Your goal: An exact restatement of the entire listing is needed, excluding all images.
----------------
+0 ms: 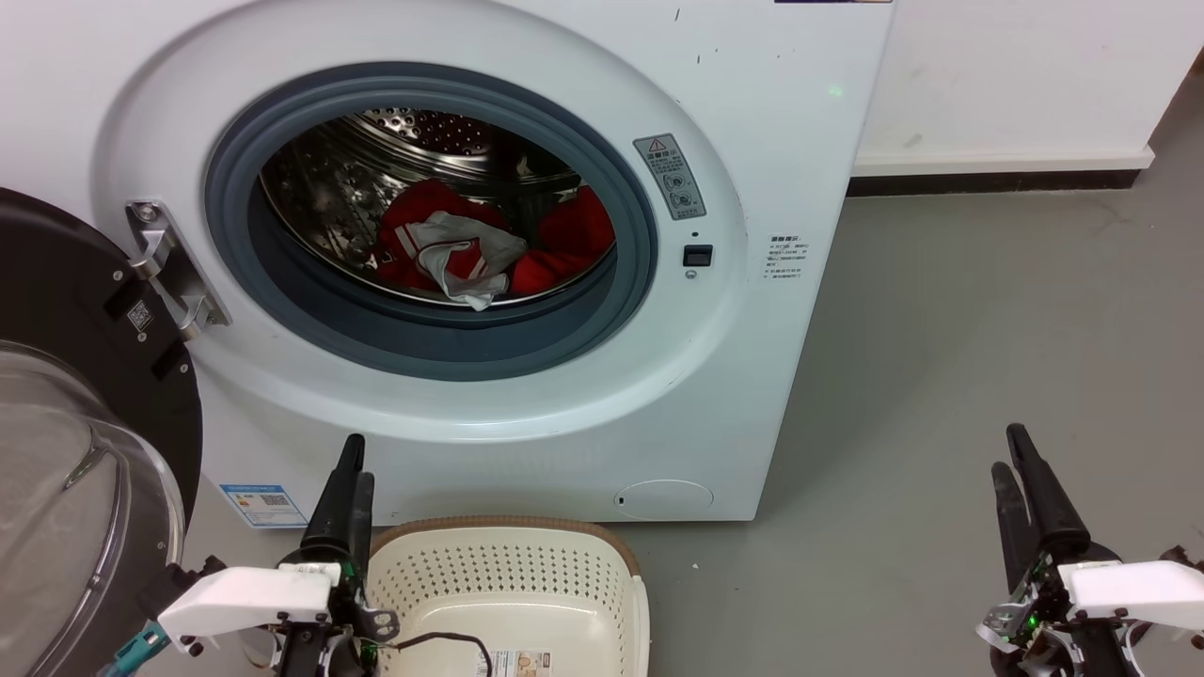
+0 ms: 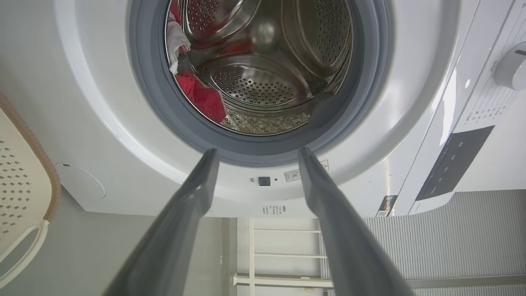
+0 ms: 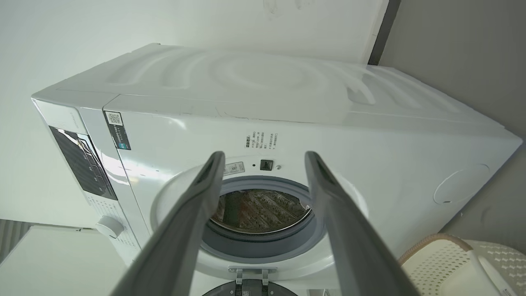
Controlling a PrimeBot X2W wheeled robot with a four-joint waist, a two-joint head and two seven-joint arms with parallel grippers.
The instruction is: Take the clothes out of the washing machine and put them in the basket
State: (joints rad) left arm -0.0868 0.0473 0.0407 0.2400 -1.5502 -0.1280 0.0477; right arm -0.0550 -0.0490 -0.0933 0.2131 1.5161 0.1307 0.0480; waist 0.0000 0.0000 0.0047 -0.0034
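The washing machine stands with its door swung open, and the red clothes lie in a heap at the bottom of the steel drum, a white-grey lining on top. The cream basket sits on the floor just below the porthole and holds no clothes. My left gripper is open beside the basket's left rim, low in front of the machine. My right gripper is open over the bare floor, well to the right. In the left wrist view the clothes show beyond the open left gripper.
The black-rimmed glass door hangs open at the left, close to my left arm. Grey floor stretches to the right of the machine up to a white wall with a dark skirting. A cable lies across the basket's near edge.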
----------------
Reply to the exercise:
+0 ms: 
+0 ms: 
+0 ms: 
Controlling a PrimeBot X2W wheeled robot with a four-joint waist, a two-joint head and two seven-joint arms with parallel grippers.
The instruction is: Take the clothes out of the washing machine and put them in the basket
State: (joints rad) left arm -0.0868 0.0473 0.0407 0.2400 -1.5502 -0.1280 0.0477; right arm -0.0550 -0.0490 -0.0933 0.2131 1.5161 0.1307 0.0480; waist 0.0000 0.0000 0.0047 -0.0034
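The washing machine stands with its door swung open, and the red clothes lie in a heap at the bottom of the steel drum, a white-grey lining on top. The cream basket sits on the floor just below the porthole and holds no clothes. My left gripper is open beside the basket's left rim, low in front of the machine. My right gripper is open over the bare floor, well to the right. In the left wrist view the clothes show beyond the open left gripper.
The black-rimmed glass door hangs open at the left, close to my left arm. Grey floor stretches to the right of the machine up to a white wall with a dark skirting. A cable lies across the basket's near edge.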

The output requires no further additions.